Hillary Clinton also took note that Russia, Iran and China are gaining economic and political influence in Latin America, and recognised that we are operating in “a multi-polar world.” This is also obvious – China has recently invested billions in Venezuela, Brazil, Cuba and Ecuador, and agreed to a $10bn currency swap arrangement with Argentina. This week China also passed the US as the number one recipient of Brazilian exports. But Clinton’s recognition of a “multi-polar world” is unusual and probably unprecedented for a US secretary of state.

The signals from Washington remain mixed. The state department last week took another gratuitous swipe at Venezuela, listing the country as a “terrorist safe haven”, among other unsubstantiated allegations. (A few days later, Venezuela deported five Colombian guerillas to their home country). Obama’s top economic adviser Larry Summers recently made a point of saying that Argentina would not qualify for the IMF’s flexible credit line, from which Mexico had just received a $47bn commitment.

Washington is the IMF’s principal overseer.
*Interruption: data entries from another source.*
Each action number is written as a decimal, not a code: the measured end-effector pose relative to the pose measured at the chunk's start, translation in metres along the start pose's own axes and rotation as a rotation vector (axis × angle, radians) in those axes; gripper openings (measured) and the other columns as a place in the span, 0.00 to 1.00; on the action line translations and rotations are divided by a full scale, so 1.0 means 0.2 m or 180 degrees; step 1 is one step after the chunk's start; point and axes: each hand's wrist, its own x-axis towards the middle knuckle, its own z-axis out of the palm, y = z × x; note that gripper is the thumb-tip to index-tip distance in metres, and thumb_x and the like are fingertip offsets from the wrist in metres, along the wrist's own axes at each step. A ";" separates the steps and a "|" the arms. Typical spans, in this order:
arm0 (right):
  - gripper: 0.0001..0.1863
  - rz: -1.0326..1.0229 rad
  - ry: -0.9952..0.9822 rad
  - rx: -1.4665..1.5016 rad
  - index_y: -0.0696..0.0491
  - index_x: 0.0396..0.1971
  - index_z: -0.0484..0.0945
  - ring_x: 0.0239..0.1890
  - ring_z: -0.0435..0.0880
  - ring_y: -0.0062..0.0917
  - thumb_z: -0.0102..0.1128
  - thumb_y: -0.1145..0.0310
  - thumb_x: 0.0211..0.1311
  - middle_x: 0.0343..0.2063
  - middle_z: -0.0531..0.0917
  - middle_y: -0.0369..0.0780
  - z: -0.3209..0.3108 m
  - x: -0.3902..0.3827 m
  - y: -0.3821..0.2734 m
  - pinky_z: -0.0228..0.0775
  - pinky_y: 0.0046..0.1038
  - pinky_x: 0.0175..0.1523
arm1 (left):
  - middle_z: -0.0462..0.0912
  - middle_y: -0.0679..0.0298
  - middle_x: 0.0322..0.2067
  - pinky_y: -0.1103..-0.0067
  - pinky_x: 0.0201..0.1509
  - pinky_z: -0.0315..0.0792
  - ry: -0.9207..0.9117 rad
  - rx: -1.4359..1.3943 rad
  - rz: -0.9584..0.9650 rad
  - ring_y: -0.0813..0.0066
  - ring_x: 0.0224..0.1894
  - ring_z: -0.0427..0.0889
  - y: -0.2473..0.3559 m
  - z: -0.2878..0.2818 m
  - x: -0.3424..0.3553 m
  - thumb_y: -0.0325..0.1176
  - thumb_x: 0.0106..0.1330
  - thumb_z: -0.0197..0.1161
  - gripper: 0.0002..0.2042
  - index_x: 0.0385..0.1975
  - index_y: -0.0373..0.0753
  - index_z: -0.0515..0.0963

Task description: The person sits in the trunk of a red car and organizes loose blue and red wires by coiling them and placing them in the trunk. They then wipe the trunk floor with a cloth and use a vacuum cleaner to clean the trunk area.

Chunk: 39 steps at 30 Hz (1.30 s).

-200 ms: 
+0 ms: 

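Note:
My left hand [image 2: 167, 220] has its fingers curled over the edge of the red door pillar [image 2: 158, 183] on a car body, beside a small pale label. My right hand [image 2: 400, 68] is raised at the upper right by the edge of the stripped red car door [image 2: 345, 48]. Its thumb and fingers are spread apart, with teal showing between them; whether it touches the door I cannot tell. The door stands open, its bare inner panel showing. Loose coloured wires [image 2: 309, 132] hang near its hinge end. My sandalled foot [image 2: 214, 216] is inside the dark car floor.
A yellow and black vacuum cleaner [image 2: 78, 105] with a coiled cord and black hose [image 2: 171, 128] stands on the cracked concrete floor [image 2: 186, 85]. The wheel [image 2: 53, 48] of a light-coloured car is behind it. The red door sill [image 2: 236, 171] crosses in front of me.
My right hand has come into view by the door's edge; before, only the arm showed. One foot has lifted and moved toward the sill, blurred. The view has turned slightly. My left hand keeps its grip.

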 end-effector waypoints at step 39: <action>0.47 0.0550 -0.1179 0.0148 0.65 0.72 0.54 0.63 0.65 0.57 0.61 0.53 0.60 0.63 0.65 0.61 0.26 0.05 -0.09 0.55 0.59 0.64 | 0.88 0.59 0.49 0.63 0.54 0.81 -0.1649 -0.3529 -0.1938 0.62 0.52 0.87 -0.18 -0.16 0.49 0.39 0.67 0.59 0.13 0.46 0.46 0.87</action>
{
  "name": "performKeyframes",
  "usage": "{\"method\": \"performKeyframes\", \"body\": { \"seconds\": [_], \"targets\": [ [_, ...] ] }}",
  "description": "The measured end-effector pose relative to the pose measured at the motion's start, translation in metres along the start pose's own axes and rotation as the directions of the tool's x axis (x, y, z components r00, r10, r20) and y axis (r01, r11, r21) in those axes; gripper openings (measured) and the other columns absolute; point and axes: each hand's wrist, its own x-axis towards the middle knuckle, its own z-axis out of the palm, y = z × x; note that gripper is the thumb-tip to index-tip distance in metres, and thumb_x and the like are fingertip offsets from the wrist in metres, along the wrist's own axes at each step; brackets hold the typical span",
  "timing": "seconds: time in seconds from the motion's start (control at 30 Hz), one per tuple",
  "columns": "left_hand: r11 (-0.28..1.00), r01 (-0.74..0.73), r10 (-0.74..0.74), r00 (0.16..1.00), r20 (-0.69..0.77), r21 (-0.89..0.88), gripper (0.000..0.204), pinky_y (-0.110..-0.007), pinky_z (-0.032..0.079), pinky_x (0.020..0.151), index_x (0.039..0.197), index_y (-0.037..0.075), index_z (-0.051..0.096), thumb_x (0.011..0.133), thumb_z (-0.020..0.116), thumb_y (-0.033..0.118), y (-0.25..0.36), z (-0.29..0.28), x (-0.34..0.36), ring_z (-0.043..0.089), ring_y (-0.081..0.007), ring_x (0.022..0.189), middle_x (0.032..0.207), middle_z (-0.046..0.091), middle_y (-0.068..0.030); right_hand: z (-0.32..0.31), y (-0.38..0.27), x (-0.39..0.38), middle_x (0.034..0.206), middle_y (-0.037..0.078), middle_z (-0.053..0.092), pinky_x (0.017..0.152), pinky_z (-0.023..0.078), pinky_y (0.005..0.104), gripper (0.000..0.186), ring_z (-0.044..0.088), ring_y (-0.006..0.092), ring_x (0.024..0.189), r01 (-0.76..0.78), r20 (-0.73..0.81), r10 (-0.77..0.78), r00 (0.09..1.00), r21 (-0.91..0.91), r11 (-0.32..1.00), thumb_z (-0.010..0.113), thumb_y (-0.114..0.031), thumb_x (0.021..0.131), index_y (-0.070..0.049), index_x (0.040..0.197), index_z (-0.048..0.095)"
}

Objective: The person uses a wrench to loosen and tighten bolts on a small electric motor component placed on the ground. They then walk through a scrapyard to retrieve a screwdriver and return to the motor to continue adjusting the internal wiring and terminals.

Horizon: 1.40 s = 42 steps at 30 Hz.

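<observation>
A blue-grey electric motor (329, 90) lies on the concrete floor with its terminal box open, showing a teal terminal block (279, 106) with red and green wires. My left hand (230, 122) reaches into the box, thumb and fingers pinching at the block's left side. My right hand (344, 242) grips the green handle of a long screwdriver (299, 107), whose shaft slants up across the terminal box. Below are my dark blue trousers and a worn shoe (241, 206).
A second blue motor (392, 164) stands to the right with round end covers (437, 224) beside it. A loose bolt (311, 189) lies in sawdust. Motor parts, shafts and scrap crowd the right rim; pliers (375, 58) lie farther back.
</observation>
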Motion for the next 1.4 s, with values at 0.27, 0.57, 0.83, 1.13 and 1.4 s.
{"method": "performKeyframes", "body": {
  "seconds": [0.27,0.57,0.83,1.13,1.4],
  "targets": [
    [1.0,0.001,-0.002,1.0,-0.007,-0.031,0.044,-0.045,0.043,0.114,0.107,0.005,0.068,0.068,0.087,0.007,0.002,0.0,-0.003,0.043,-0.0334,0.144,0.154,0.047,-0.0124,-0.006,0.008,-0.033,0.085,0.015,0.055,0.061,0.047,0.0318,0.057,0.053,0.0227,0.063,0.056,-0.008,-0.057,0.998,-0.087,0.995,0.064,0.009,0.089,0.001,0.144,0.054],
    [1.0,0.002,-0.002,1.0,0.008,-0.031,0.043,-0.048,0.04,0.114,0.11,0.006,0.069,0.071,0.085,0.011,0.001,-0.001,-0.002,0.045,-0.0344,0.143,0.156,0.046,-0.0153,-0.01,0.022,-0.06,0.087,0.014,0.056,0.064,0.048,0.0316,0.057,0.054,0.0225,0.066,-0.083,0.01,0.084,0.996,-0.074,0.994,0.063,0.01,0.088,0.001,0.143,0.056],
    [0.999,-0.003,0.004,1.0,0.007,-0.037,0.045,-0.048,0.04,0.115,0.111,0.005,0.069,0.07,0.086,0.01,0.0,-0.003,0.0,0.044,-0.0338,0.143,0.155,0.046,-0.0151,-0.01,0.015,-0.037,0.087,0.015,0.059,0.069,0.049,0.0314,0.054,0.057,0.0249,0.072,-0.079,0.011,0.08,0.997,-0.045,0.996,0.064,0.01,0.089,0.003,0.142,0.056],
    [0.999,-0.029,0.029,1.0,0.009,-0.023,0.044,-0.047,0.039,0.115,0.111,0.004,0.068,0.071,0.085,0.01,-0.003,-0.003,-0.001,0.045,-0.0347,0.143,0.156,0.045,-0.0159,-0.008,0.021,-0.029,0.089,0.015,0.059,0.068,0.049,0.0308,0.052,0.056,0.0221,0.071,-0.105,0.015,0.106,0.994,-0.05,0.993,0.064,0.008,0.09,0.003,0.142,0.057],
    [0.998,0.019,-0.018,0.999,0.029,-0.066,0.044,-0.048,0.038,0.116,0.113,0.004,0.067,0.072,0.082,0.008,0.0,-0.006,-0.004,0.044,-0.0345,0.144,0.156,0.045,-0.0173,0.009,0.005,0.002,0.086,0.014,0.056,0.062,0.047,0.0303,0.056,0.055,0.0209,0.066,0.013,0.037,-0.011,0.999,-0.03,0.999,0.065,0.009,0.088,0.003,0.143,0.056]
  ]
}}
Mexico and Brazil also each have access to a $30bn currency swap arrangement with the US Federal Reserve. These are large commitments, and a reminder that Washington is still using its clout in a time of crisis to play political favourites, rather than contributing to regional balance of payments support.

But Clinton’s unprecedented reality-based remarks are an indication that she and Obama may have taken home some important lessons from their conversations with other presidents at the Summit of the Americas on 22 April. Such new thinking would be long overdue.